### DATA SHOWN
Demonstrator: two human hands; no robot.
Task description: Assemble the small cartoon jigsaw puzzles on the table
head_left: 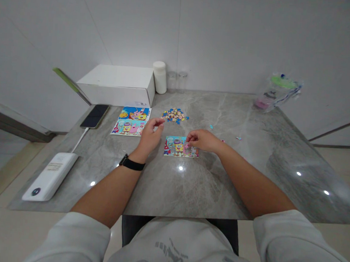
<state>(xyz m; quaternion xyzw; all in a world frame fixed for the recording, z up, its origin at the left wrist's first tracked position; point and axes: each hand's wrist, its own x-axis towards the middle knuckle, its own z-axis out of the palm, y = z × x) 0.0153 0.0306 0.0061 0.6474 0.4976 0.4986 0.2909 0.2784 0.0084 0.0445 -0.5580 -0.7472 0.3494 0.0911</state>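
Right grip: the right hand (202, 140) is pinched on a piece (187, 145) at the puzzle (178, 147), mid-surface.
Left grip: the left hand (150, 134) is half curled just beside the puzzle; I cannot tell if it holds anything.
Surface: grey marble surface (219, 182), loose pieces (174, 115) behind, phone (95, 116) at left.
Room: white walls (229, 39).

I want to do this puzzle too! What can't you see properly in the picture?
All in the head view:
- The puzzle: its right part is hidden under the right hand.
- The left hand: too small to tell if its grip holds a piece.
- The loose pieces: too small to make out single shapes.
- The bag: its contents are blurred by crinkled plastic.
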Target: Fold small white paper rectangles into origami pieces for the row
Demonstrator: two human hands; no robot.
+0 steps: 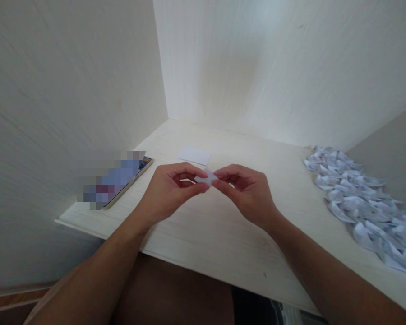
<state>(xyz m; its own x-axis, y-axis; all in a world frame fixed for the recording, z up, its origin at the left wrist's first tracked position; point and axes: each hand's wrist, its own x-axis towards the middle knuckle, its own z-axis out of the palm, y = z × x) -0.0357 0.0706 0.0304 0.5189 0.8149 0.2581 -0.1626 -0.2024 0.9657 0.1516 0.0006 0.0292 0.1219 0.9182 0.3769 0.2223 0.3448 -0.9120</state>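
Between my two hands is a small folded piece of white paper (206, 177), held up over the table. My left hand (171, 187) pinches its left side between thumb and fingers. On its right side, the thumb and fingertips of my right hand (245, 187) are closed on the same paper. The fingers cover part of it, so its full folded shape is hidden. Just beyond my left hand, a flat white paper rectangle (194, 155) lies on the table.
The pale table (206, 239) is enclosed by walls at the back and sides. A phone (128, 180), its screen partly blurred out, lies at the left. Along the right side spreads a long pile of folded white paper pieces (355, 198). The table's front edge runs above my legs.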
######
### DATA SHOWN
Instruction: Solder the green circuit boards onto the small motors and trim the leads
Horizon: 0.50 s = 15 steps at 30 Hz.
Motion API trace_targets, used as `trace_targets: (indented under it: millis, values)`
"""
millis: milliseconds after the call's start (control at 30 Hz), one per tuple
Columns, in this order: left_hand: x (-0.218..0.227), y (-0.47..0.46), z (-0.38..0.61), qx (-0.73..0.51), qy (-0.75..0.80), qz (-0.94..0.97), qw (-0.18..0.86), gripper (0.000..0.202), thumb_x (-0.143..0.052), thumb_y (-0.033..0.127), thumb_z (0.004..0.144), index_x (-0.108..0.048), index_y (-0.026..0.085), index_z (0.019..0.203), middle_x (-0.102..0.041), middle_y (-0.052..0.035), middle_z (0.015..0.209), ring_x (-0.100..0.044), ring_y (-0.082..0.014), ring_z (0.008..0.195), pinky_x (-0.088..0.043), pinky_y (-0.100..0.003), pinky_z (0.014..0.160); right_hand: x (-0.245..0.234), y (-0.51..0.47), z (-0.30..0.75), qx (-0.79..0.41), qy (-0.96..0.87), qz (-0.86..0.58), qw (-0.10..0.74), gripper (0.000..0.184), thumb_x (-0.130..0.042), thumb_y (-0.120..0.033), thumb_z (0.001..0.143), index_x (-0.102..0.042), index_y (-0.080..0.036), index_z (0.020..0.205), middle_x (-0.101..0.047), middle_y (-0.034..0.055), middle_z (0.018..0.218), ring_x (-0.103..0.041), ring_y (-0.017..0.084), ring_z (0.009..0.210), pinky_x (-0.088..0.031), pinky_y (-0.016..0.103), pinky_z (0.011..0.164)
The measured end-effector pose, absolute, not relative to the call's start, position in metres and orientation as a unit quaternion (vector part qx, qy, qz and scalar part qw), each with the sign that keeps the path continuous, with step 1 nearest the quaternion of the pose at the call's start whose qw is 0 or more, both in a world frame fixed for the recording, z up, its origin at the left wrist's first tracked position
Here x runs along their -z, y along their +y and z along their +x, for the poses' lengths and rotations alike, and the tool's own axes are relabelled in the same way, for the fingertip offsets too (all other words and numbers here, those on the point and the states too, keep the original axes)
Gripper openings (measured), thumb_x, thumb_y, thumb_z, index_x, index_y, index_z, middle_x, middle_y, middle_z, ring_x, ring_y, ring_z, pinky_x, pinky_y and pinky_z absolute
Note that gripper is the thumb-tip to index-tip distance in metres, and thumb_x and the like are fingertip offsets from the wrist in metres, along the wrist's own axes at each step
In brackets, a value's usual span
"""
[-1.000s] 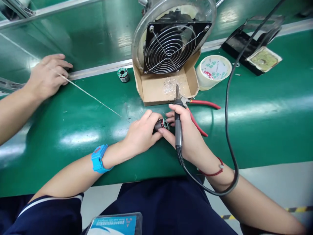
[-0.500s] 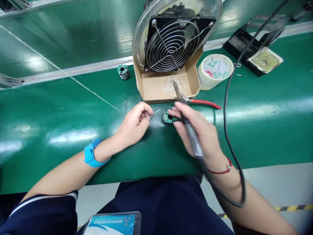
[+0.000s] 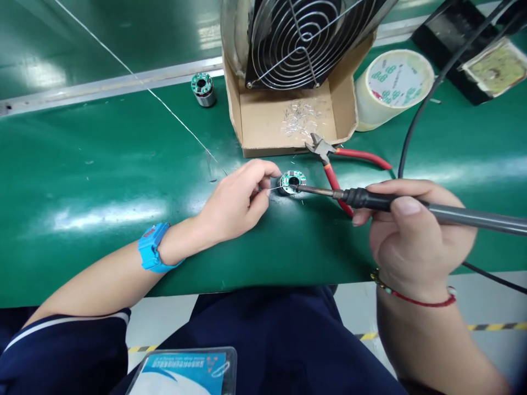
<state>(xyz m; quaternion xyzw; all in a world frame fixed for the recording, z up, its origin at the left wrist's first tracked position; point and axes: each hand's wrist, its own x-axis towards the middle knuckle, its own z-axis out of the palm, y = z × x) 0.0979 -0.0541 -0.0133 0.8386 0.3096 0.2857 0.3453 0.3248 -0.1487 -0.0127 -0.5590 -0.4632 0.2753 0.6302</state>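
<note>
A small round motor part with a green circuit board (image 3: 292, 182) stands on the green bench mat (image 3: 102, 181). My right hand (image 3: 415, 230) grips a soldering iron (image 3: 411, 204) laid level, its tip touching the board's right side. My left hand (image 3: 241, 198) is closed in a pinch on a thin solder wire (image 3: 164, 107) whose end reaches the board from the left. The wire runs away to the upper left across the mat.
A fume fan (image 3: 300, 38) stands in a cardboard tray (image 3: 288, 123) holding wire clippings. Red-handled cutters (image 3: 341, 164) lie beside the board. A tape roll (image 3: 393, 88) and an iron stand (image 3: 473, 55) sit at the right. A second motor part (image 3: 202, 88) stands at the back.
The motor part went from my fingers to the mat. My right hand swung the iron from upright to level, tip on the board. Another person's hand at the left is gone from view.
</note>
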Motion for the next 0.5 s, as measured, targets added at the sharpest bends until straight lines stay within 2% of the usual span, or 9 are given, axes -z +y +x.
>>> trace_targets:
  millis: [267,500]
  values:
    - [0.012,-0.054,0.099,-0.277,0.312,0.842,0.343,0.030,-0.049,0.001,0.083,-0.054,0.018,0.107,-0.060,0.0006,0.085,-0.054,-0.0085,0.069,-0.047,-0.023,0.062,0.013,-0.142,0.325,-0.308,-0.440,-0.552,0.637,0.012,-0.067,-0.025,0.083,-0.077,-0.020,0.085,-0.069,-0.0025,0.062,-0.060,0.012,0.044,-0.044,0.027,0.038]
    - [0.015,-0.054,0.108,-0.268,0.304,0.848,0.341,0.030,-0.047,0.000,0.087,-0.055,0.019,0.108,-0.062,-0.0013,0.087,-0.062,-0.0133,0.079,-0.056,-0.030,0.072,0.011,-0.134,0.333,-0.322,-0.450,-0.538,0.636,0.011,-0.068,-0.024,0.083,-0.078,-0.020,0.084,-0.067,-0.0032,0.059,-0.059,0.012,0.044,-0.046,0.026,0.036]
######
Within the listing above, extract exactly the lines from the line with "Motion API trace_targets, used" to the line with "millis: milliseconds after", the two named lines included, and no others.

> [RESPONSE TO THE EXERCISE]
Motion API trace_targets, used as `trace_targets: (indented under it: millis, values)`
"""
millis: milliseconds after the call's start (control at 30 Hz), one per tuple

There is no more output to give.